WHAT TO PRODUCE> Your task is to repeat exactly the lines below between the line holding "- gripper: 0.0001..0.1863" and the line holding "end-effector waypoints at", inclusive, and only those.

Stored entries
============
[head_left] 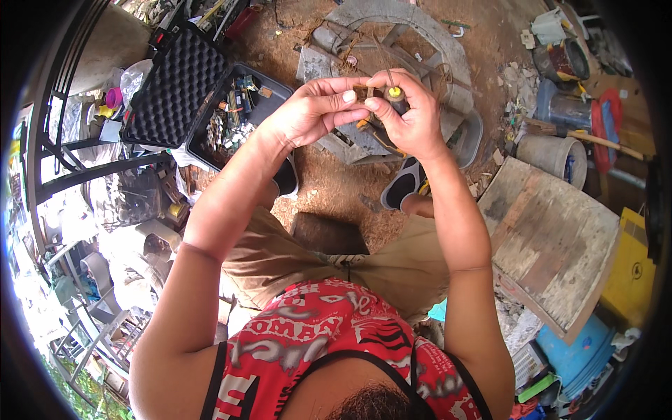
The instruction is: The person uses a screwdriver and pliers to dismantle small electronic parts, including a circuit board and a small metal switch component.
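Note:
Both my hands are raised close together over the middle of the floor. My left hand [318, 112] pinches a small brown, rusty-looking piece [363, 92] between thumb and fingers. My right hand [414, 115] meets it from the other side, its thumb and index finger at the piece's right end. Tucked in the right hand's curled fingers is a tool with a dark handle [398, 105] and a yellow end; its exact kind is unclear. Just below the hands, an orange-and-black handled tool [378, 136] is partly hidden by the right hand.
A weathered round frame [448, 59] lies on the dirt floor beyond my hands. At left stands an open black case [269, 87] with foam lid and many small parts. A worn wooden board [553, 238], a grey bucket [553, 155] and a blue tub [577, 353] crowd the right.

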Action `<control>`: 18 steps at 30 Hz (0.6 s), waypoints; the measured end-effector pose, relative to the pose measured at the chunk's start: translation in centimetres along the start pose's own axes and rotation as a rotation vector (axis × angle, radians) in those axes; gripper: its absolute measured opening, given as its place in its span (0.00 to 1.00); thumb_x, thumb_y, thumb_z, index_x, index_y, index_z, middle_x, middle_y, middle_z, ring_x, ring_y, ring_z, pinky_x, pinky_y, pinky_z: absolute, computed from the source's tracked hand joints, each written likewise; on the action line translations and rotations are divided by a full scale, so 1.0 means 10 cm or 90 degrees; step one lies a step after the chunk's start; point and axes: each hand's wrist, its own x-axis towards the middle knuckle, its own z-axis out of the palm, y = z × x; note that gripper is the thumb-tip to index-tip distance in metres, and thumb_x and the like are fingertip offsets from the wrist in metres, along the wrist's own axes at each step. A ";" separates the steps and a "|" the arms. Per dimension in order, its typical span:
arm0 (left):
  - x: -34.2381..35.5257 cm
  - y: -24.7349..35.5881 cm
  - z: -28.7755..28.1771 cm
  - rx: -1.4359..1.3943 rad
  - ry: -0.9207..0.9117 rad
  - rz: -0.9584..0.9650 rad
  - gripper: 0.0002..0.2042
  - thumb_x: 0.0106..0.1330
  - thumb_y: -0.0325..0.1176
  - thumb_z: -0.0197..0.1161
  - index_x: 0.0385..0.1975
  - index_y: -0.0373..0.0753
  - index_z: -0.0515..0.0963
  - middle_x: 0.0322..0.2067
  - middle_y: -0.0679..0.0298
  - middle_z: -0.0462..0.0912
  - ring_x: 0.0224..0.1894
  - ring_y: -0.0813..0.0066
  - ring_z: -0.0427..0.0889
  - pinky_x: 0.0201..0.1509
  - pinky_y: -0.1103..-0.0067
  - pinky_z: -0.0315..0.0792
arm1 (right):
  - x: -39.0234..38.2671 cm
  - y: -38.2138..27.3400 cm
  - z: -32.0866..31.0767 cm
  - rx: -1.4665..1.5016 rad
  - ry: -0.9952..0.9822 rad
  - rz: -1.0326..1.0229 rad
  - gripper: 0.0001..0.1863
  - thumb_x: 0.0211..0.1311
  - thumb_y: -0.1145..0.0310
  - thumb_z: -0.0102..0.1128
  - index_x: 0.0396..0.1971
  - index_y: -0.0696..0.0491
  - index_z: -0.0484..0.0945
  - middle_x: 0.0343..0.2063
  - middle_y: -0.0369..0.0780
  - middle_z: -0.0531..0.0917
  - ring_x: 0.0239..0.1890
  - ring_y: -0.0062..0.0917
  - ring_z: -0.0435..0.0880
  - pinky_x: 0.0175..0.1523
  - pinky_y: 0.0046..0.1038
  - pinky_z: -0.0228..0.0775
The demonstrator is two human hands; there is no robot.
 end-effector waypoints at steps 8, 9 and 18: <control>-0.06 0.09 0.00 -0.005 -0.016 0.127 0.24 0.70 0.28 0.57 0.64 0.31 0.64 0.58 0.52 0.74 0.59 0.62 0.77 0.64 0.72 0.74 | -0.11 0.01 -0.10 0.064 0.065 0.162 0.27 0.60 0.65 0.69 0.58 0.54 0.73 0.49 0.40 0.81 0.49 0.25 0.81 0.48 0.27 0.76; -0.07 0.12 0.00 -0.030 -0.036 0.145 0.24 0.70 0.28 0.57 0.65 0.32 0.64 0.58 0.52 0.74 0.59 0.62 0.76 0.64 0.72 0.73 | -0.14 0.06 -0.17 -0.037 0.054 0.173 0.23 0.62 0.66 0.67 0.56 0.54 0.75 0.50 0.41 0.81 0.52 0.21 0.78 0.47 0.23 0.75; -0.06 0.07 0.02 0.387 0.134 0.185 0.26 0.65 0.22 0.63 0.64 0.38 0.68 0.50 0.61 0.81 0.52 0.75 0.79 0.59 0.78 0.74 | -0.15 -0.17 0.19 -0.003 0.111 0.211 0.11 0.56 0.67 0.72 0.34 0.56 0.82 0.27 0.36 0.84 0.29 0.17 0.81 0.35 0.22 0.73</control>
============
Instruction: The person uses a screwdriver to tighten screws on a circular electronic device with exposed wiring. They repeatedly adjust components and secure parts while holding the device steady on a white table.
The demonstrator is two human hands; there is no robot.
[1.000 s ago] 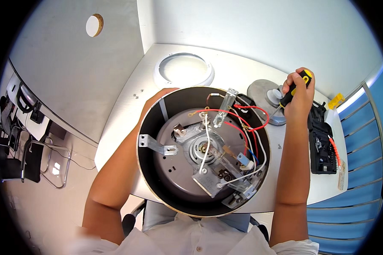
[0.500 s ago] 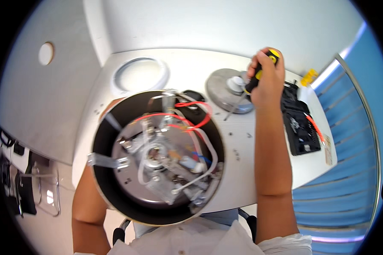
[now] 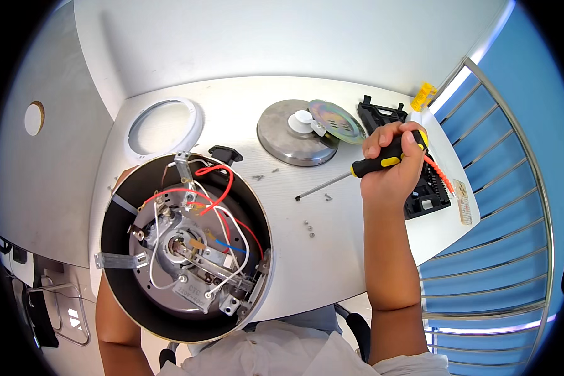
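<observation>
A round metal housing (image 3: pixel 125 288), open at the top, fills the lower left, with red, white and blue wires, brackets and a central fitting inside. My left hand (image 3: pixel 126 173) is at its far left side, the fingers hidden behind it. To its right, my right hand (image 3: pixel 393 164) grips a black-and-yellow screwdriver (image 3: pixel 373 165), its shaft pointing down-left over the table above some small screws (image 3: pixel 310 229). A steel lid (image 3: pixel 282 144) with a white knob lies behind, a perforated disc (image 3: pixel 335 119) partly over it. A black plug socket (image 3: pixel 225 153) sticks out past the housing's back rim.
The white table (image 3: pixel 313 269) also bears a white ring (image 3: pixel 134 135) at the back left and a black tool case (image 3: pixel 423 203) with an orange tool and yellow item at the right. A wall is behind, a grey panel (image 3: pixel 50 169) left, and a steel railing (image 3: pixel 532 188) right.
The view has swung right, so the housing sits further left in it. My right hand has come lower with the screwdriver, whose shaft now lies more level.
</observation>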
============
FINAL ANSWER>
  - gripper: 0.0001..0.1863
  - thumb_x: 0.0211..0.1311
  - thumb_y: -0.1145..0.0310
  - thumb_z: -0.0102..0.1128
  - index_x: 0.0396..0.1971
  - index_y: -0.0696..0.0491
  - index_z: -0.0484..0.0945
  - middle_x: 0.0343..0.2063
  - middle_y: -0.0369..0.0780
  - middle_z: -0.0531..0.0917
  - ring_x: 0.0239..0.1890
  - ring_y: -0.0062..0.0917
  - ring_z: -0.0435..0.0880
  - pinky_x: 0.0175..0.1523
  - pinky_y: 0.0046..0.1038
  - pinky_z: -0.0228..0.0775
The demonstrator is two human hands; there is no robot.
 end-effector waypoints at steps 8, 9 and 18: <control>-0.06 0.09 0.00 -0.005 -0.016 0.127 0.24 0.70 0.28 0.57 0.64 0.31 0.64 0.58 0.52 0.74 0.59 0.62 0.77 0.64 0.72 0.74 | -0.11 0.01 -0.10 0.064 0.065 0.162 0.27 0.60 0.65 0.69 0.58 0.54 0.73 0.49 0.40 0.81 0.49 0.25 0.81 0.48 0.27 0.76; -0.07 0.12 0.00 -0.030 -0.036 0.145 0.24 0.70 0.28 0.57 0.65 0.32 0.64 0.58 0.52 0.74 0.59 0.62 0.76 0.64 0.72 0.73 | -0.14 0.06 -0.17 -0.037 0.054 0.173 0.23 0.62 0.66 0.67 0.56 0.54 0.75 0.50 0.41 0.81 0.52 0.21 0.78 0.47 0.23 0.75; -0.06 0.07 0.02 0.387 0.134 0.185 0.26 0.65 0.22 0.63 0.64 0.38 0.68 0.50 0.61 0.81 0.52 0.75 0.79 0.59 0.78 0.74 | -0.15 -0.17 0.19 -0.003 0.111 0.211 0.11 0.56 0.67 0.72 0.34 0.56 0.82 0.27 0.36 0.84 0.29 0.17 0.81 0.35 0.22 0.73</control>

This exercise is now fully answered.